Ma qual era il «fatto»? «Aver intascato 5mila euro per l’affidamento ad Alessandro Forni della realizzazione dell’area di sgambamento delle unità cinofile della Municipale. Cinquemila euro per un appalto da diecimila: di quest’assurdità avrei dovuto rispondere io, che gestivo un bilancio da 18 milioni di euro, che avevo acquistato 200 pistole e le tute operative per il Corpo, che avevo rinnovato il parco mezzi… Senza mai un problema». Per affidare i lavori non serviva gara d’appalto. «La spesa era di 10mila euro, appunto, metà della cifra al di sopra della quale per legge andava indetta una gara. Bastò un giro di chiamate per avere conferma della congruità del preventivo». Altri, invece, le telefonate le ascoltarono, in un anno di intercettazioni. Jabobazzi provò anche a chiedere all’imprenditore quanto potesse costare la sistemazione del verde nella propria abitazione di Santa Marinella. Cinquemila euro fu la risposta: da qui la cifra della presunta mazzetta. «Per gli investigatori mi era stato anche piantato un ulivo secolare. C'era, sì, ma nel giardino del vicino. Io sto al secondo piano: il mio balcone non può certo ospitare piante secolari».

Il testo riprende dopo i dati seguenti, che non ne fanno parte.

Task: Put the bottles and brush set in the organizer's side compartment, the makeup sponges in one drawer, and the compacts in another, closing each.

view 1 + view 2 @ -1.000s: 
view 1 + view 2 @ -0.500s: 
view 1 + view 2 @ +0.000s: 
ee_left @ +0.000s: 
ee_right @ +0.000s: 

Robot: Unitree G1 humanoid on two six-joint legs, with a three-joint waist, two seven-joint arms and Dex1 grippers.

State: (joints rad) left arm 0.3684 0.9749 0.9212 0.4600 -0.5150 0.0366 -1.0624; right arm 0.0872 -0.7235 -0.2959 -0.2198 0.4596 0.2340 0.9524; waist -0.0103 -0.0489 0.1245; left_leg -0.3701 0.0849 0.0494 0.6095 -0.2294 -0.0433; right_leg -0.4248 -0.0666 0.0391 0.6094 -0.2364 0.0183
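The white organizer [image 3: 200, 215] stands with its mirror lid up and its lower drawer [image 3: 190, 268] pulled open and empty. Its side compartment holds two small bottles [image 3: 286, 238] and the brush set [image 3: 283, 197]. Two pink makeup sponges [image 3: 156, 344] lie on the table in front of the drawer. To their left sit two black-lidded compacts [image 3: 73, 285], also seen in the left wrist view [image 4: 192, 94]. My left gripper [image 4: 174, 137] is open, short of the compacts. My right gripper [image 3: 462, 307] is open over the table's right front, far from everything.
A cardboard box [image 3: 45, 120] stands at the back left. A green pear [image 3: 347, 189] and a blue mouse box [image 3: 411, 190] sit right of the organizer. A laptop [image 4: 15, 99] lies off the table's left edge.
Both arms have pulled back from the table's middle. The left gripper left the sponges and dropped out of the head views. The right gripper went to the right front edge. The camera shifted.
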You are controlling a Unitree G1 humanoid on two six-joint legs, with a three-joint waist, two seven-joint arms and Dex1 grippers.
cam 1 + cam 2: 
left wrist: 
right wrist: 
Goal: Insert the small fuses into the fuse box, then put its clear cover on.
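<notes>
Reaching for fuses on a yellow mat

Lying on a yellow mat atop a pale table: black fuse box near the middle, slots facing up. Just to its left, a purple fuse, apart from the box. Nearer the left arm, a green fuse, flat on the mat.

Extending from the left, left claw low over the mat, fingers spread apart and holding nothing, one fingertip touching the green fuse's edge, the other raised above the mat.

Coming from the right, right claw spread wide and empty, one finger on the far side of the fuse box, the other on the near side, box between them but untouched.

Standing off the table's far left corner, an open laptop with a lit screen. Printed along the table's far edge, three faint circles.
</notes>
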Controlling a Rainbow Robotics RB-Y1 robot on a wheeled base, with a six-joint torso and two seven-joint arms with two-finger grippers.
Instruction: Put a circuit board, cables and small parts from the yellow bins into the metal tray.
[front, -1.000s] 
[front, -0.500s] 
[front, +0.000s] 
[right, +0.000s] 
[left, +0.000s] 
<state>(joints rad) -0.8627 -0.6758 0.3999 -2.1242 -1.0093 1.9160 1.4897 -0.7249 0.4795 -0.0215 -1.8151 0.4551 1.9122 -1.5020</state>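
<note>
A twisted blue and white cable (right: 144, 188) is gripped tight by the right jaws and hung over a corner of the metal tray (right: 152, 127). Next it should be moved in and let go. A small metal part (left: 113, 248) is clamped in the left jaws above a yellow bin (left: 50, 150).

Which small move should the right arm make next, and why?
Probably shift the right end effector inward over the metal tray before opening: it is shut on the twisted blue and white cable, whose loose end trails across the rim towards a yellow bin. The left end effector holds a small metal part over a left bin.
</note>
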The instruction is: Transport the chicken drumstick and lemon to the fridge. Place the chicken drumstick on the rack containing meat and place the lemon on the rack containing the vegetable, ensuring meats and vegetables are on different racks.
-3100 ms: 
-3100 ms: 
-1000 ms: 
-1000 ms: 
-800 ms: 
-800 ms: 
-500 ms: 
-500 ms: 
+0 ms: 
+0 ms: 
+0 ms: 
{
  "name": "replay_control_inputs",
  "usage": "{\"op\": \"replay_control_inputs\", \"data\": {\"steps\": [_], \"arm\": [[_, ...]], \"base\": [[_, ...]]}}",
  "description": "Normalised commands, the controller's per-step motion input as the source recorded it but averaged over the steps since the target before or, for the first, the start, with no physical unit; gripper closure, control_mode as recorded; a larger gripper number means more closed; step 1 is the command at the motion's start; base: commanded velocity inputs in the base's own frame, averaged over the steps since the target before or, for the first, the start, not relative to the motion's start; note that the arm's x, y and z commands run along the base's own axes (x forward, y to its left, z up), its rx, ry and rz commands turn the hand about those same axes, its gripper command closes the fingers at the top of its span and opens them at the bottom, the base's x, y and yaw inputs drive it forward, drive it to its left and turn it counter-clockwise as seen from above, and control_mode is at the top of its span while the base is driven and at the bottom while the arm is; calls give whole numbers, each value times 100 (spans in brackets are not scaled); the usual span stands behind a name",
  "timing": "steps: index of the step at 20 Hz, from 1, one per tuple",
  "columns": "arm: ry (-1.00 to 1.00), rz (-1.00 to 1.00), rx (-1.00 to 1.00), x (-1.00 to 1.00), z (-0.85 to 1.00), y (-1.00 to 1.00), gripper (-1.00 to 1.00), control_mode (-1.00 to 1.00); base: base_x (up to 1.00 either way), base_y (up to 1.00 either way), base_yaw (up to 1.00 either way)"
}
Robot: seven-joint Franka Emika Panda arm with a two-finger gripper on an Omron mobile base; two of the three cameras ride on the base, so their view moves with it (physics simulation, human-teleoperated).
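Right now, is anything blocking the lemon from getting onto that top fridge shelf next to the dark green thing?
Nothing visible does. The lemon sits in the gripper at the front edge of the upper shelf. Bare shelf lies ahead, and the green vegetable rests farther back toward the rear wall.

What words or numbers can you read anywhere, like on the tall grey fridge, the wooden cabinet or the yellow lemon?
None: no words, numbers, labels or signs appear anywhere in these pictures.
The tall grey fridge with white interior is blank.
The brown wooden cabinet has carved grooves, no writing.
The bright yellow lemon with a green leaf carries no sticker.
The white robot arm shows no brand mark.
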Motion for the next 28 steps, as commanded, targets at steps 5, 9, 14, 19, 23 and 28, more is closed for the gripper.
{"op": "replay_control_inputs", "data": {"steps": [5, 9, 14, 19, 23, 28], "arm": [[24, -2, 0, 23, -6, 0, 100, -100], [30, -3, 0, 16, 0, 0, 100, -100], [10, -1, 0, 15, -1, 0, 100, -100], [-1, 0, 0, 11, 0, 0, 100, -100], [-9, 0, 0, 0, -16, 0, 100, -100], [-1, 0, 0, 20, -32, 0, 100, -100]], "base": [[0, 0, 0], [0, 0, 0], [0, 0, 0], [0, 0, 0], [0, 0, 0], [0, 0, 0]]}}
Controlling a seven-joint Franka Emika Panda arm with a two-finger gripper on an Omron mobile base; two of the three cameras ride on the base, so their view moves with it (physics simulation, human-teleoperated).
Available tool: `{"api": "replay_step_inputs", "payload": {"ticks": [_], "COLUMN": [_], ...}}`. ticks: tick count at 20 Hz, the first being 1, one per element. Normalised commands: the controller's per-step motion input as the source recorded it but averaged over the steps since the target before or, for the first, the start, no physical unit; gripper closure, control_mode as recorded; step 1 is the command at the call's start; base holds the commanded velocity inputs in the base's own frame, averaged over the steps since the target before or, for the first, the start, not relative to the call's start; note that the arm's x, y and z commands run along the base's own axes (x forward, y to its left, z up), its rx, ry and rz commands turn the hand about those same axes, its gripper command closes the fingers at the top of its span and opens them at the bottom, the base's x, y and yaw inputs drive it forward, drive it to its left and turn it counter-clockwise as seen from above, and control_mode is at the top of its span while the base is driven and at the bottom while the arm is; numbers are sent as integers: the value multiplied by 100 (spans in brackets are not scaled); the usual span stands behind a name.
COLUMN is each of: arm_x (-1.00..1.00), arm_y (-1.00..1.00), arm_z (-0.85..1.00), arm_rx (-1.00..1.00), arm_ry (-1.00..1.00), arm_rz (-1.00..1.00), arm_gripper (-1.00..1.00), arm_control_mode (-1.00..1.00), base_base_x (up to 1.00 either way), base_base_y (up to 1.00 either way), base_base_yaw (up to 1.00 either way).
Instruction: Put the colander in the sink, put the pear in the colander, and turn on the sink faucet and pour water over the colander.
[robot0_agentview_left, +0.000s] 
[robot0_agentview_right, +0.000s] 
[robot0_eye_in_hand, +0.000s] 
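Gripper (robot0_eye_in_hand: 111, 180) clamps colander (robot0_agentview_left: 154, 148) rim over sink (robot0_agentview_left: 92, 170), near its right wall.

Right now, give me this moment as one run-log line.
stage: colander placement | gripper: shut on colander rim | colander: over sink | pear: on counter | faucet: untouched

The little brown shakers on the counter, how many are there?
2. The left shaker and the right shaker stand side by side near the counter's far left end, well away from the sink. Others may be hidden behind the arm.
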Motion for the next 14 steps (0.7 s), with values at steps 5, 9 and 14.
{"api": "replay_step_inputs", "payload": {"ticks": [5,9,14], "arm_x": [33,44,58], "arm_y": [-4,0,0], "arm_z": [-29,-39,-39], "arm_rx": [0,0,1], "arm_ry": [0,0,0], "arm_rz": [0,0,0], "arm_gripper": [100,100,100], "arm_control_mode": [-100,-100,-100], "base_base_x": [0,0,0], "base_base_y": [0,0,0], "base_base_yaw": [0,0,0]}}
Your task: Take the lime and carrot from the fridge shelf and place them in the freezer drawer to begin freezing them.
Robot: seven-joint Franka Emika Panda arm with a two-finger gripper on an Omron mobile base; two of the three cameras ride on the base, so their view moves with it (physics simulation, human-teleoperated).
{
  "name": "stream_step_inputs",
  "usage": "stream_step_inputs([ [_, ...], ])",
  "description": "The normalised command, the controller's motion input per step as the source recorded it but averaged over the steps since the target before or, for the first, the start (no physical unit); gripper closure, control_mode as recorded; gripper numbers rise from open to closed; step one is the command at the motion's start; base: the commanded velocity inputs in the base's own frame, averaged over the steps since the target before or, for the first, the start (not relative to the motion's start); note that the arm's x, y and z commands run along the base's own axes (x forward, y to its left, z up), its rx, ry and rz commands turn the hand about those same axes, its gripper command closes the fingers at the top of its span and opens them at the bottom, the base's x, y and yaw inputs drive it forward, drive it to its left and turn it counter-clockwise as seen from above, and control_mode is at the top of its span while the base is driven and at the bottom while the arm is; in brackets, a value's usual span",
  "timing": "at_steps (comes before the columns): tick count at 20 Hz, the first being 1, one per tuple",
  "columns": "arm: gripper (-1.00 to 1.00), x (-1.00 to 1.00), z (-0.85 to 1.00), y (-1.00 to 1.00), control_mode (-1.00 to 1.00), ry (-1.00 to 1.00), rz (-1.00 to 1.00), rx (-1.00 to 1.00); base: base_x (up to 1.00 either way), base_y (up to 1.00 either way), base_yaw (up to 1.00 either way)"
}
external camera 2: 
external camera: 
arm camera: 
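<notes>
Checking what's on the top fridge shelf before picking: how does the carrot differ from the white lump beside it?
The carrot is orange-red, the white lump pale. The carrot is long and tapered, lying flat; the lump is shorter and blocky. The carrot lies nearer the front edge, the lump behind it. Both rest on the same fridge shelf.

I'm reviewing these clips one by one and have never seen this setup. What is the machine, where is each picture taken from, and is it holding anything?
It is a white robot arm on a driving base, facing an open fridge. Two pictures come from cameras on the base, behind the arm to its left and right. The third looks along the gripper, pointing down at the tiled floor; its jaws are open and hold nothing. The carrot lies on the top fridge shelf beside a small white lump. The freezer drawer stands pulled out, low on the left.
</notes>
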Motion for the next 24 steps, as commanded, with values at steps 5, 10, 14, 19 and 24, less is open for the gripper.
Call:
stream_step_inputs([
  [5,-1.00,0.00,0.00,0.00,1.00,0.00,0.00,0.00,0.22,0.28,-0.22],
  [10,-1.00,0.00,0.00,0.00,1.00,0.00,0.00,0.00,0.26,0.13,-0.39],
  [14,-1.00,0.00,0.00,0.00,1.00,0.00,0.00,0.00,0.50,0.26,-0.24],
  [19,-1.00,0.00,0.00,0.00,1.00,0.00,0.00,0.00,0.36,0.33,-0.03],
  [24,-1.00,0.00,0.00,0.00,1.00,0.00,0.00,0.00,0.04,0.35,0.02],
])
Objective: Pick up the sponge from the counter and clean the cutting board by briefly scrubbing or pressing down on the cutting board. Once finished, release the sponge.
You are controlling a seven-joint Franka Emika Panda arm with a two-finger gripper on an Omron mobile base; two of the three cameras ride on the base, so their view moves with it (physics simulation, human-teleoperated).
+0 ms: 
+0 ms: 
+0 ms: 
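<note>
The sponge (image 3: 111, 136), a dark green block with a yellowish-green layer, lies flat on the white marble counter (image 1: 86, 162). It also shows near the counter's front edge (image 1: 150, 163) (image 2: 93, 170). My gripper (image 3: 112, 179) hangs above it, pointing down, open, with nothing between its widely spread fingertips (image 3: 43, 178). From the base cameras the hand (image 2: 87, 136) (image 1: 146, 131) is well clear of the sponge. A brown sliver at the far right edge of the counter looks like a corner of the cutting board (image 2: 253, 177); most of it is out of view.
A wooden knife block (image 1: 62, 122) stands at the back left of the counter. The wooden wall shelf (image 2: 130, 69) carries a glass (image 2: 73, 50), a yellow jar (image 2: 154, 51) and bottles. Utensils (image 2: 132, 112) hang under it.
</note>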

«Mi misi a disposizione per fornire ogni chiarimento – prosegue Jabobazzi -. Ma sentivo un enorme senso di impotenza: nessuno mi credeva. Furono quelli i momenti più bui. Potevo solo sperare che il processo si facesse in tempi brevi». E invece fino al 2015, anno di chiusura delle indagini, l’ex capo dei vigili non seppe più nulla. Intanto, senza più un impiego e condannato per la sua «macchia» a non trovarne altri, tirò avanti con lavoretti saltuari al porto di Santa Marinella. Nel 2014, l’incontro con il giornalismo. «Fu l’ex parlamentare Tiziana Maiolo – spiega l’attuale redattore de “Il Dubbio” - a propormi di scrivere per Piero Sansonetti, per il “Garantista di Calabria”: mi specializzai in cronache giudiziarie, raccontando le disavventure di chi non ha voce».

Nel 2015, finalmente, fu del proprio processo che Jacobazzi si dovette occupare. La vecchia accusa di corruzione cadde, ma solo per lasciare spazio a una nuova: tentato abuso d'ufficio. «Fui condannato a tre anni: mi furono perfino negate le generiche concesse a tutti». D'obbligo il ricorso in appello. Con l'avvio di quello da lui definito «secondo gorgo». Nonostante i quattro solleciti (quanto mai insoliti, quando in genere si punta alla prescrizione), «fui tenuto in sospeso fino al 2023. E alla fine, con un colpo di teatro, Bologna rimandò a Parma il fascicolo, essendo io stato condannato per un'accusa diversa rispetto al capo d'imputazione originale. E qui Boselli, anziché archiviare con un tratto di penna, ha rifatto l'istruttoria». Morale? Piena assoluzione. Jacobazzi non fu corrotto né tentò di commettere abuso d'ufficio. «Magra consolazione. Ma sono felice soprattutto per mio figlio di sei anni: suo padre non è l'appestato che si porta addosso un'accusa del genere, che se si fosse rivelata fondata mi sarebbe costata il milione e 200mila euro speso per l'inchiesta. Mio papà, invece, morto nel 2019, non ha fatto in tempo a vedere la fine di questa storia da me vissuta come una malattia cronica». Ma finisce davvero qui? «Sto valutando una causa allo Stato sulla base della legge Pinto, per l'eccessiva durata del processo. Posso solo dire però che quando esci da un calvario del genere non riesci nemmeno più a essere contento. So solo di aver portato questa croce con grande dignità. E che ho avuto la conferma che nella vita non bisogna arrendersi mai, ma guardare sempre avanti».